Adding to Dore Gold’s criticisms, Arutz Sheva points out that Ali Akbar Velayati, senior advisor to Iranian Supreme Leader Ali Khamenei said on Tuesday that international inspectors will have zero access to Iranian military sites, including those where the Islamic Republic is already believed to have conducted research relevant to the military dimensions of its nuclear program. Meanwhile, Foreign Minister Javad Zarif emphasized that there would be no restrictions on Iran’s ballistic missile capabilities under the agreement.

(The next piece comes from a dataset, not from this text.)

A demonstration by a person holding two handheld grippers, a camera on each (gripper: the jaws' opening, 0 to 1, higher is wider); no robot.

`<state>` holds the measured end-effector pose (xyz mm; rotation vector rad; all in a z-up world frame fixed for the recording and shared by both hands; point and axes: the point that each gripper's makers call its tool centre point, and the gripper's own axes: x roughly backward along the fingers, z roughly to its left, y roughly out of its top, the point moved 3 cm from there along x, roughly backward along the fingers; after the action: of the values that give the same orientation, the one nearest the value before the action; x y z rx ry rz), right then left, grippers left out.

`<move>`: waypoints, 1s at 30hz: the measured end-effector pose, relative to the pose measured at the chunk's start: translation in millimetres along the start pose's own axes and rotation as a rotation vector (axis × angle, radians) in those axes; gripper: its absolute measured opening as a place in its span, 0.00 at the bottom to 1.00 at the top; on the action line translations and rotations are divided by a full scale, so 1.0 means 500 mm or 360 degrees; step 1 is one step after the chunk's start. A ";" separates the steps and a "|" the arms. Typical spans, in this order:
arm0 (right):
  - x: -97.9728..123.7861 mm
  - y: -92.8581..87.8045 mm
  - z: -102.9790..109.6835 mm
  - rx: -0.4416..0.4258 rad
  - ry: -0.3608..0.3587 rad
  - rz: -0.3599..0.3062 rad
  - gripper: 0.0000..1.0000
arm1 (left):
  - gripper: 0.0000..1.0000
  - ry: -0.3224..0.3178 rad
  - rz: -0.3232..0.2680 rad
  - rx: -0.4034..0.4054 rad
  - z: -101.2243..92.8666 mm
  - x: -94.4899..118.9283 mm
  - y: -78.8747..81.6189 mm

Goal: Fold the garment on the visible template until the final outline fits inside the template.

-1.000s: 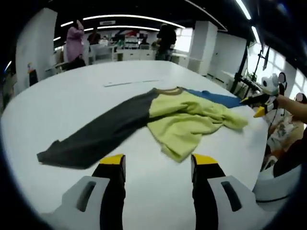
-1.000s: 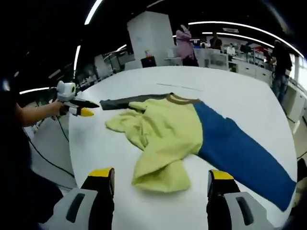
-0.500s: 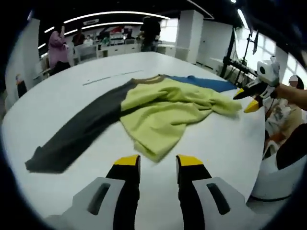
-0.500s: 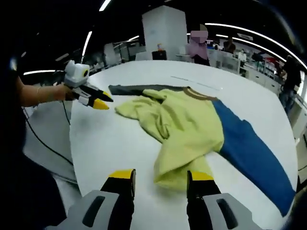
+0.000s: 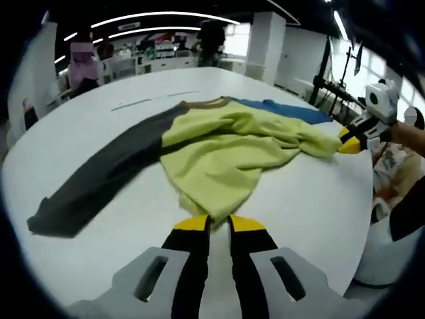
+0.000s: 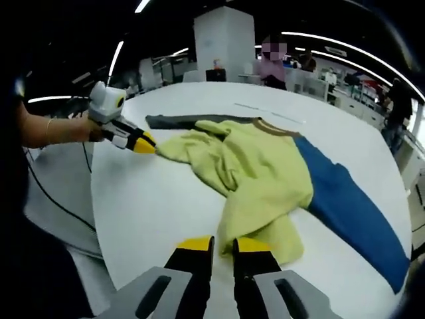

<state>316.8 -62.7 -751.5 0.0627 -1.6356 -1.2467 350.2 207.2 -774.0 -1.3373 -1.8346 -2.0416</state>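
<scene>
Yellow shirt (image 5: 226, 156) pinched at two corners
Both jaw pairs have just closed: left gripper (image 5: 218, 222) and right gripper (image 6: 222, 243) clamp hem, frame bottom; folding can begin

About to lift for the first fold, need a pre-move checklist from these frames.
1. Left tool at the yellow hem, jaws nearly together; firm bite: cannot tell.
2. Right tool at the hem's other end, jaws nearly together; firm bite: cannot tell.
3. Garment fully on the table, grey sleeve and blue sleeve included: ok.
4. Yellow body flat: not ok, bunched and wrinkled.
5. Template outline located: cannot tell.
</scene>
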 end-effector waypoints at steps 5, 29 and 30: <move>0.006 0.011 0.002 -0.0014 0.0018 -0.0037 0.00 | 0.00 0.0021 0.0001 0.0008 0.002 -0.004 0.000; 0.057 0.124 -0.164 -0.0153 -0.0209 -0.0254 0.00 | 0.00 -0.0001 -0.0243 0.0120 0.050 0.034 0.168; 0.054 0.123 -0.174 -0.0183 -0.0226 -0.0244 0.00 | 0.00 0.0015 -0.0238 0.0109 0.056 0.023 0.175</move>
<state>398.4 -108.9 -694.4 0.0290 -1.7025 -1.4893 409.3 212.0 -702.6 -1.2052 -2.0378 -2.0282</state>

These defiant remarks raise the specter of Iran’s cheating and pushing the limits of the agreement, but they also contribute to the image of persistent conflict between Iran and the US. On Saturday, Khamenei said that relations with the US would not change, and on Tuesday US Secretary of State John Kerry described these remarks as “very disturbing,” according to The Blaze.

This could actually change the Saudi calculus in favor of complying with the US, if the US responds by pushing for greater enforcement and constraining Iran in other areas. This exact course of action was recommended on Tuesday in a Wall Street Journal op-ed by Nicholas Burns, undersecretary of state and diplomatic point man on the Iran nuclear program during the George W. Bush administration. He acknowledged that the nuclear deal is flawed, but advocated for accepting it as it is and doubling down on efforts to constrain and weaken the Iranian regime with respect to its destabilizing activities in the region.

Iran’s critics fear that if not constrained through concerted international effort, its influence in the region could grow thanks to the end of economic sanctions. One aspect of this was detailed by the Times of Israel on Tuesday in an article that described the Palestinian terrorist group Hamas as being essentially caught between the economic benefits of expanding relations with Iran and the political and sectarian benefits of moving toward Saudi Arabia instead.

The outcome of this tug-of-war may be a partial indicator of how threatened Saudi Arabia is by a post-nuclear-deal Iran. By keeping up pressure on Iran with respect to its foreign activities, the West might well be able to influence such outcomes and in turn limit the incentives that Saudi Arabia sees for contributing to Middle Easter nuclear proliferation.